## What you are asked to do
All that should come back is the lines of the data below from the one containing "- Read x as" to the one containing "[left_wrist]", inclusive, exactly as they stand.

○ ○ ○ ○ ○

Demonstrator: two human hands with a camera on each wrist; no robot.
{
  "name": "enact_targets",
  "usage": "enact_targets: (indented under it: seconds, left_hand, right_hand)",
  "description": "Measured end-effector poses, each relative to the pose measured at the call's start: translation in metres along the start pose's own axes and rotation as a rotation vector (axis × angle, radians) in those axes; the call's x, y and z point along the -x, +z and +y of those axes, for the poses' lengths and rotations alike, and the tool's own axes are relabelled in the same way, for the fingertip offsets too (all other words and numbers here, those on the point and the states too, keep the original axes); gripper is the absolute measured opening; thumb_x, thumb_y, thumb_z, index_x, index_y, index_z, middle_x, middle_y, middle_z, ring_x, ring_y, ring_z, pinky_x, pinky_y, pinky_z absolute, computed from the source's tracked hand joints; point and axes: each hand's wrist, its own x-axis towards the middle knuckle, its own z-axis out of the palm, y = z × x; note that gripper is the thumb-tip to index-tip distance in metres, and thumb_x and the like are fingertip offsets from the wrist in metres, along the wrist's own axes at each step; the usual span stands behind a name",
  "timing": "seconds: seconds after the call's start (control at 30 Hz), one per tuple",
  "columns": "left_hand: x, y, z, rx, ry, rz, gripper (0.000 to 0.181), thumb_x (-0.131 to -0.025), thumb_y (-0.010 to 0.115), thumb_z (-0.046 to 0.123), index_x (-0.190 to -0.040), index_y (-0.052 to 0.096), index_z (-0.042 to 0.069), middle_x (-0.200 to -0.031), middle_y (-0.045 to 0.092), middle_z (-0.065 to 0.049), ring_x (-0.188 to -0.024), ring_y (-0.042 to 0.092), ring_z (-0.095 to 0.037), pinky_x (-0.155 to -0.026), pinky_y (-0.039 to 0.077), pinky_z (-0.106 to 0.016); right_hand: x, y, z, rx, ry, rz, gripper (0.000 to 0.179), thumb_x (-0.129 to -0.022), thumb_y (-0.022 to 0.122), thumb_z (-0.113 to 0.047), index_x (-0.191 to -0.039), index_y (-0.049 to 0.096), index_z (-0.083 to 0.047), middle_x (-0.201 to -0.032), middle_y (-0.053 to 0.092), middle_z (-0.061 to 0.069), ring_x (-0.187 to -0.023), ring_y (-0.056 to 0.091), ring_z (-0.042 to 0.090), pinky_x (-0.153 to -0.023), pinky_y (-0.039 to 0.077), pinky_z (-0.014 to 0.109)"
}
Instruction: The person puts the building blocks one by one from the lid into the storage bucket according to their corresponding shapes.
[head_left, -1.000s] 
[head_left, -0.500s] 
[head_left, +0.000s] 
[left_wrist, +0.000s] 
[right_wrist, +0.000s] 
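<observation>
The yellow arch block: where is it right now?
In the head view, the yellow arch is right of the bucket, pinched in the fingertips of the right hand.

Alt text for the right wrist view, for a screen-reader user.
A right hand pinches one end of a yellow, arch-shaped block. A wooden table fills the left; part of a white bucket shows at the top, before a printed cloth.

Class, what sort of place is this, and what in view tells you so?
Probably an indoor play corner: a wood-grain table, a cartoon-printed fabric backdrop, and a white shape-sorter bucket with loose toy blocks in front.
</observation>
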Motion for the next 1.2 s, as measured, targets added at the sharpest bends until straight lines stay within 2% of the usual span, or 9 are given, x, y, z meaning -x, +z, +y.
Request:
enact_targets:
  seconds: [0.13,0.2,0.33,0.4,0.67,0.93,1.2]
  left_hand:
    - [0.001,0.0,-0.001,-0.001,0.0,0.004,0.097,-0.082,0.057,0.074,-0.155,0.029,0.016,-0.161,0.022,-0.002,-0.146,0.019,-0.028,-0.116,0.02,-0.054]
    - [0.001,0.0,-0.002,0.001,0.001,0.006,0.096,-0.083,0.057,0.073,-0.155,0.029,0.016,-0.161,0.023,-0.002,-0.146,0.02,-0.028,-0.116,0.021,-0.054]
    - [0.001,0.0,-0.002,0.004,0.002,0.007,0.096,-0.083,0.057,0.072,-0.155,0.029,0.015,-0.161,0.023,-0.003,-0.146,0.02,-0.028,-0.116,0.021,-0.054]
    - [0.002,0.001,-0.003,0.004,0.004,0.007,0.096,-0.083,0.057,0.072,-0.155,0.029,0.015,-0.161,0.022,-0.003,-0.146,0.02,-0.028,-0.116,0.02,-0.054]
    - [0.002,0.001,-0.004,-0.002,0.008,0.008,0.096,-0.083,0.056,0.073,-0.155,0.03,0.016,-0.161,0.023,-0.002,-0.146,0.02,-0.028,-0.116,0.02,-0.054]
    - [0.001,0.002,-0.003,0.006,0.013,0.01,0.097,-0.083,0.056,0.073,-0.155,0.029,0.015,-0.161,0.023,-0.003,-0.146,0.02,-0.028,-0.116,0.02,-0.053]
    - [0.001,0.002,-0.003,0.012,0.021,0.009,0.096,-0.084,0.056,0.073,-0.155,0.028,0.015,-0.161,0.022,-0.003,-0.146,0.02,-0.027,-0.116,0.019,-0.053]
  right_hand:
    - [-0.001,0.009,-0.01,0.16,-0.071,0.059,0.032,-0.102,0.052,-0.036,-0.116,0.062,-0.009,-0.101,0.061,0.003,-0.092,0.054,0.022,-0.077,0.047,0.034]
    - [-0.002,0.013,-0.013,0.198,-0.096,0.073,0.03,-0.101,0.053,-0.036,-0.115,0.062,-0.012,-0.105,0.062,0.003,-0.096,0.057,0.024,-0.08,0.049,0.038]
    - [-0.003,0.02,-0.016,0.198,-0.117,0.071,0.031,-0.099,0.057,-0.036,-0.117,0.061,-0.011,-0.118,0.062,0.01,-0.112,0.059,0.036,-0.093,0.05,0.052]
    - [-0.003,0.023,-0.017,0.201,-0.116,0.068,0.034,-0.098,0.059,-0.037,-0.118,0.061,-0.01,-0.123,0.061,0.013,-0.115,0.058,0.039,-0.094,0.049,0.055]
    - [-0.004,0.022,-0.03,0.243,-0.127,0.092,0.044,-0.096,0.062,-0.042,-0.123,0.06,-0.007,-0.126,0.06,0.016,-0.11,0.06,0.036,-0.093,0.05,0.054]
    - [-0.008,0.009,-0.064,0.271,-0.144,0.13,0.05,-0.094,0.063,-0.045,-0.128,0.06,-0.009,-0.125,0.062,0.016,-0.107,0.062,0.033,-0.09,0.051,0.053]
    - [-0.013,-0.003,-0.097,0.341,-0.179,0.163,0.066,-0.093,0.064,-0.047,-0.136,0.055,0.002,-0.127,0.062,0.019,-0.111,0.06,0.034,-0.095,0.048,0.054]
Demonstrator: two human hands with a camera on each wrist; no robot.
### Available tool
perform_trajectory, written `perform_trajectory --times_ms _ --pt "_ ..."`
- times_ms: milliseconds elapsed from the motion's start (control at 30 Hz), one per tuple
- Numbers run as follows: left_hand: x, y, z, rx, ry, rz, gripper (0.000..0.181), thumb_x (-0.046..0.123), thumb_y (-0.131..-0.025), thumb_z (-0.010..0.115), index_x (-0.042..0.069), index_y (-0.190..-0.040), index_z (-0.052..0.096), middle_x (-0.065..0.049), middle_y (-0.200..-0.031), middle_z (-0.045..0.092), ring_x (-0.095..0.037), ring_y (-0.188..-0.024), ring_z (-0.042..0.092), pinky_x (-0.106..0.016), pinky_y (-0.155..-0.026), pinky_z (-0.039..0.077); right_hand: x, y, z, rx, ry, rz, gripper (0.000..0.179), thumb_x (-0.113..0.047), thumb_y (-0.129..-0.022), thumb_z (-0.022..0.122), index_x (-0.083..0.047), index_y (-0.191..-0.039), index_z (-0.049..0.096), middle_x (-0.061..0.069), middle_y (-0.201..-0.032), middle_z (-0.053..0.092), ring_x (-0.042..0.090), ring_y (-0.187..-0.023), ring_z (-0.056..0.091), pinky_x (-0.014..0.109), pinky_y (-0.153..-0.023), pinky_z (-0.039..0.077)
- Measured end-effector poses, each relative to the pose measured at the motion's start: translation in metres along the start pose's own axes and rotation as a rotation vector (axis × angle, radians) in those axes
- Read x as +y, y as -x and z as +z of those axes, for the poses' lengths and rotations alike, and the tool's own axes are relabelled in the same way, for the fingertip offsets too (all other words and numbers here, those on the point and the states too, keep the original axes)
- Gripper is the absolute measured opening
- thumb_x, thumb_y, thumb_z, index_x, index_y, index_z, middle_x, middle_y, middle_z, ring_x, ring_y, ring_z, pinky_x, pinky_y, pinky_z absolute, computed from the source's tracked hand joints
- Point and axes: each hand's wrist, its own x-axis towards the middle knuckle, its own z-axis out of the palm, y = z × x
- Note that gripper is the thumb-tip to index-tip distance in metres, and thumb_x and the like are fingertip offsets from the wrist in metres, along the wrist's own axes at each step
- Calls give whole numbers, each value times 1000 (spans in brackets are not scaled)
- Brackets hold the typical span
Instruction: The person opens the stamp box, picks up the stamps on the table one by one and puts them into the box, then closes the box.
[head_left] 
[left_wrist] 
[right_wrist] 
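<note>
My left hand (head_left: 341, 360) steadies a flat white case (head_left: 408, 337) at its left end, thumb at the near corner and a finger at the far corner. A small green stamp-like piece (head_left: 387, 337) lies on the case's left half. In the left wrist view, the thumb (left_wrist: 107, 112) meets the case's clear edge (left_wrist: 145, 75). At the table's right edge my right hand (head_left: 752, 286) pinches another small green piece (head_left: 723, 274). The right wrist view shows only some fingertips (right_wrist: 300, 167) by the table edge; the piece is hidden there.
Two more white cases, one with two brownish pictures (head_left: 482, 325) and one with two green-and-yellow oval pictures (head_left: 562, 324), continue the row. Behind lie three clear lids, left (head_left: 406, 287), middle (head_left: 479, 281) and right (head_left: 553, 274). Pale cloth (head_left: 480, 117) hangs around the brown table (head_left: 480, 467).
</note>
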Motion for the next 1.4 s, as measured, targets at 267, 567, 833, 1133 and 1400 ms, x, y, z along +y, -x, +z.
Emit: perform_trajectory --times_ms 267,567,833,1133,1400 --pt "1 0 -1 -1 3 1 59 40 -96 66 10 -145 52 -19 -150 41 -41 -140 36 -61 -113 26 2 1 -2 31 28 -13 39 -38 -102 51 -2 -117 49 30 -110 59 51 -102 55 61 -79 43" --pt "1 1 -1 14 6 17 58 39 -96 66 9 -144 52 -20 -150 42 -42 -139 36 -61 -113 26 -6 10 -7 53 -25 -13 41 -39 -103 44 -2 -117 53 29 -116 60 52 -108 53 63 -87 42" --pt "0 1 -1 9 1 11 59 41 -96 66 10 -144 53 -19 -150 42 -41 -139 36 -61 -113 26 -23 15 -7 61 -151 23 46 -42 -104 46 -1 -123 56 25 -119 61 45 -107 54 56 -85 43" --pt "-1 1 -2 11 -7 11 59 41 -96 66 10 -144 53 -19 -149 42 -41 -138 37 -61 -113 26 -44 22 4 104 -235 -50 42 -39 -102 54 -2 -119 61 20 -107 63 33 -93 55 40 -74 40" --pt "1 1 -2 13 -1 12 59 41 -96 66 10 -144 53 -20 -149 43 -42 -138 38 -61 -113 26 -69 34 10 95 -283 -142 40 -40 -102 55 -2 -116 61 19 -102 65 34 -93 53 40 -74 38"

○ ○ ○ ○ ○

## Final answer
- Read x as +y, y as -x and z as +z of those axes, for the poses' lengths and rotations alike, and the tool's own axes are relabelled in the same way, for the fingertip offsets too (all other words and numbers here, those on the point and the states too, keep the original axes)
- Gripper is the absolute measured opening
- thumb_x, thumb_y, thumb_z, index_x, index_y, index_z, middle_x, middle_y, middle_z, ring_x, ring_y, ring_z, pinky_x, pinky_y, pinky_z absolute, computed from the source's tracked hand joints
- Point and axes: each hand's wrist, its own x-axis towards the middle knuckle, its own z-axis out of the palm, y = z × x
- Note that gripper is the thumb-tip to index-tip distance in metres, and thumb_x and the like are fingertip offsets from the wrist in metres, along the wrist's own axes at each step
- Calls give whole numbers, each value times 1000 (spans in brackets are not scaled)
- Brackets hold the typical span
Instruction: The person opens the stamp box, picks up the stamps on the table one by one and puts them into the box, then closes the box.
[head_left] 
[left_wrist] 

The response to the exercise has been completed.